____ THE DATA

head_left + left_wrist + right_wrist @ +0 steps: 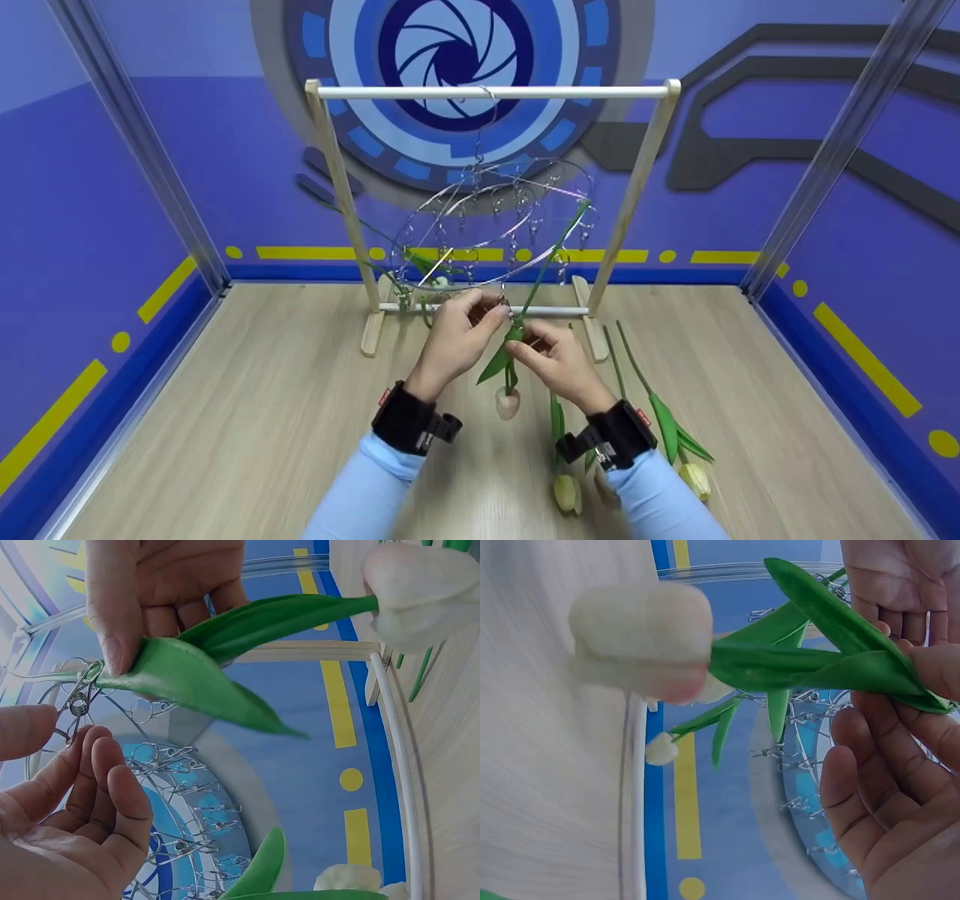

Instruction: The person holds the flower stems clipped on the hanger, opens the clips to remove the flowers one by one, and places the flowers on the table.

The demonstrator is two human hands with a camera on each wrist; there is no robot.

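Tulip (508,390) hangs head-down below clip (504,306) on hanger ring. Your right hand (562,364) pinches leaf; your left hand (454,337) squeezes clip. Light, limp, bruisable: hold stem, not bloom.

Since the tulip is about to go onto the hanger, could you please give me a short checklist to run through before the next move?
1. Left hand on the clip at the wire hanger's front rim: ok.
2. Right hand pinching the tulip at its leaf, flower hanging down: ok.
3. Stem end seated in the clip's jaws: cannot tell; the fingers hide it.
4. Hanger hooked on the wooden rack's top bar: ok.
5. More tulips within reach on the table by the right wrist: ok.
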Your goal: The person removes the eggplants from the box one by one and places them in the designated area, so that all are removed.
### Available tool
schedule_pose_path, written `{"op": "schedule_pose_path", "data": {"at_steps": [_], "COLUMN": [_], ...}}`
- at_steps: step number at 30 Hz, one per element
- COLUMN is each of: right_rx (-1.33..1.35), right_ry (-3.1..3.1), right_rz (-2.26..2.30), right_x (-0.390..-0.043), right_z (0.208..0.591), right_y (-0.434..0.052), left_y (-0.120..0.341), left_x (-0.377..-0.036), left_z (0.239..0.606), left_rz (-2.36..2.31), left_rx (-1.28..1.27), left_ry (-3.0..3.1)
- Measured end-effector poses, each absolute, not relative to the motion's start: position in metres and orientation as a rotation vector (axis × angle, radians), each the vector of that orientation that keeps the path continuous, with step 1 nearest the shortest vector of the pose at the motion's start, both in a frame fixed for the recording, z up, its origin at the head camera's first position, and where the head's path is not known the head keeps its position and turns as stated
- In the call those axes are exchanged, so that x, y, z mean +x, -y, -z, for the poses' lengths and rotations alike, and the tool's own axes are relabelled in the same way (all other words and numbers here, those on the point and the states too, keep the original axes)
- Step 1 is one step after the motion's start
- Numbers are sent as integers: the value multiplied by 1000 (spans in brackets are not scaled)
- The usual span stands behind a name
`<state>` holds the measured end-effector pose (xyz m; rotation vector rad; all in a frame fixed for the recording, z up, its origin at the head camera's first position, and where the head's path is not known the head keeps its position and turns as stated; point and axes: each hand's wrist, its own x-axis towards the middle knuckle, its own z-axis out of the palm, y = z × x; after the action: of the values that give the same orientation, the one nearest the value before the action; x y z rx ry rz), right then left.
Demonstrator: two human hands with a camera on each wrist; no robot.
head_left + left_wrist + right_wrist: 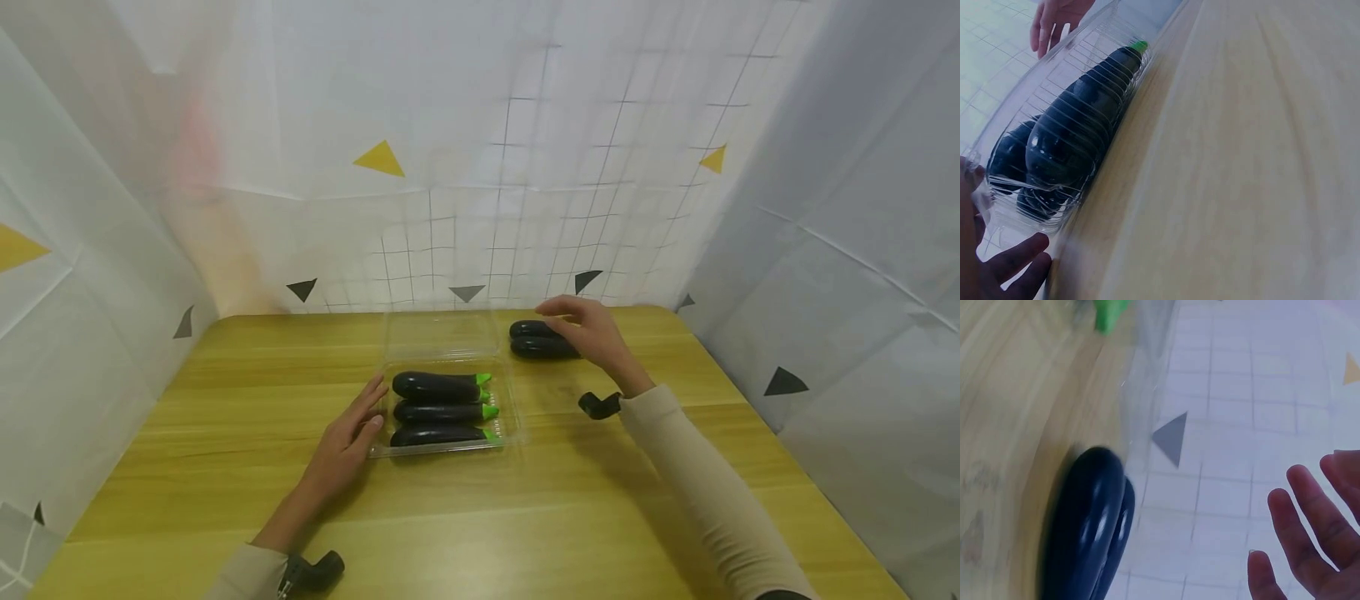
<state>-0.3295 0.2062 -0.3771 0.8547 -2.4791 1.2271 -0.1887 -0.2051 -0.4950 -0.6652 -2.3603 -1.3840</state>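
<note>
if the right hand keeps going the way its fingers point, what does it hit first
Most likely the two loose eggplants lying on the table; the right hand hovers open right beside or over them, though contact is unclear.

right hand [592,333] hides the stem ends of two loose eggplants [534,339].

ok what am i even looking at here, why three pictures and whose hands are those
It is one person working at a wooden table, filmed at a single moment by three cameras: one on the head, one on each wrist. The left hand rests with straight fingers against a clear plastic box, lid open, holding three eggplants. The left wrist view shows that box close up. The right hand reaches over two loose eggplants further back; the right wrist view shows its fingers spread, not gripping them.
</note>
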Motion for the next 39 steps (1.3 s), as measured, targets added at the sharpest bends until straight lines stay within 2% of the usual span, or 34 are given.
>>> {"op": "schedule_pose_path", "data": {"at_steps": [11,23,39], "right_rx": [964,1050,1127], "right_ry": [2425,2458,2519], "right_rz": [-1425,-1406,-1502], "right_x": [-313,-305,-297], "right_z": [363,356,361], "right_y": [-184,-164,-141], "left_y": [206,206,205], "left_x": [-190,-188,-189], "left_z": [496,495,494], "left_rz": [1385,1378,1391], "left_rx": [-670,-664,-664], "left_ry": [2368,2376,2370]}}
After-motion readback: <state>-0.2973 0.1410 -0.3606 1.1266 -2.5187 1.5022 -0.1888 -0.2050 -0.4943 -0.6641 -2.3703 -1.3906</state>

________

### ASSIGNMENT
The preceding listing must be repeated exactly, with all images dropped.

### ANSWER BELOW
head_left + left_wrist + right_wrist @ +0 steps: 

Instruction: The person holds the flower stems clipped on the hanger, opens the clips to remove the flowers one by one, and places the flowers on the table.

The demonstrator is two human hands with a camera on each wrist; there is no robot.

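Tulip (508,390) hangs head-down below clip (504,306) on hanger ring. Your right hand (562,364) pinches leaf; your left hand (454,337) squeezes clip. Light, limp, bruisable: hold stem, not bloom.

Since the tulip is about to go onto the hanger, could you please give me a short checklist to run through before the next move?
1. Left hand on the clip at the wire hanger's front rim: ok.
2. Right hand pinching the tulip at its leaf, flower hanging down: ok.
3. Stem end seated in the clip's jaws: cannot tell; the fingers hide it.
4. Hanger hooked on the wooden rack's top bar: ok.
5. More tulips within reach on the table by the right wrist: ok.
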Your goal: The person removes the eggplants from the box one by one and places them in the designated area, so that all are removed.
### Available tool
schedule_pose_path, written `{"op": "schedule_pose_path", "data": {"at_steps": [_], "COLUMN": [_], ...}}`
- at_steps: step number at 30 Hz, one per element
- COLUMN is each of: right_rx (-1.33..1.35), right_ry (-3.1..3.1), right_rz (-2.26..2.30), right_x (-0.390..-0.043), right_z (0.208..0.591), right_y (-0.434..0.052), left_y (-0.120..0.341), left_x (-0.377..-0.036), left_z (0.239..0.606), left_rz (-2.36..2.31), left_rx (-1.28..1.27), left_ry (-3.0..3.1)
- Measured end-effector poses, each absolute, not relative to the motion's start: position in metres and orientation as a rotation vector (axis × angle, radians), each the vector of that orientation that keeps the path continuous, with step 1 nearest the shortest vector of the pose at the motion's start, both in a frame fixed for the recording, z up, its origin at the head camera's first position, and where the head's path is not known the head keeps its position and turns as stated
- In the call those axes are exchanged, so that x, y, z mean +x, -y, -z, for the poses' lengths and rotations alike, and the tool's own axes are relabelled in the same way (all other words and numbers here, those on the point and the states too, keep the original axes)
- Step 1 is one step after the motion's start
- Numbers are sent as integers: the value multiplied by 1000 (spans in brackets are not scaled)
- The usual span stands behind a name
`<state>` holds the measured end-effector pose (xyz m; rotation vector rad; all in a frame fixed for the recording, z up, its origin at the head camera's first position, and where the head's path is not known the head keeps its position and turns as stated; point and axes: each hand's wrist, its own x-axis towards the middle knuckle, its own z-axis out of the palm, y = z × x; after the action: of the values that give the same orientation, the one nearest the value before the action; x y z rx ry rz), right then left.
Demonstrator: two human hands with a camera on each wrist; no robot.
head_left + left_wrist + right_wrist: 
<state>-0.3295 0.2062 -0.3771 0.8547 -2.4791 1.2271 -0.1887 -0.2051 -0.4950 -0.6652 -2.3603 -1.3840</state>
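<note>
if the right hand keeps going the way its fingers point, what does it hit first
Most likely the two loose eggplants lying on the table; the right hand hovers open right beside or over them, though contact is unclear.

right hand [592,333] hides the stem ends of two loose eggplants [534,339].

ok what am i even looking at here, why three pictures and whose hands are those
It is one person working at a wooden table, filmed at a single moment by three cameras: one on the head, one on each wrist. The left hand rests with straight fingers against a clear plastic box, lid open, holding three eggplants. The left wrist view shows that box close up. The right hand reaches over two loose eggplants further back; the right wrist view shows its fingers spread, not gripping them.
</note>
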Motion for the next 39 steps (1.3 s), as measured, targets added at the sharpest bends until straight lines stay within 2% of the usual span, or 34 are given.
>>> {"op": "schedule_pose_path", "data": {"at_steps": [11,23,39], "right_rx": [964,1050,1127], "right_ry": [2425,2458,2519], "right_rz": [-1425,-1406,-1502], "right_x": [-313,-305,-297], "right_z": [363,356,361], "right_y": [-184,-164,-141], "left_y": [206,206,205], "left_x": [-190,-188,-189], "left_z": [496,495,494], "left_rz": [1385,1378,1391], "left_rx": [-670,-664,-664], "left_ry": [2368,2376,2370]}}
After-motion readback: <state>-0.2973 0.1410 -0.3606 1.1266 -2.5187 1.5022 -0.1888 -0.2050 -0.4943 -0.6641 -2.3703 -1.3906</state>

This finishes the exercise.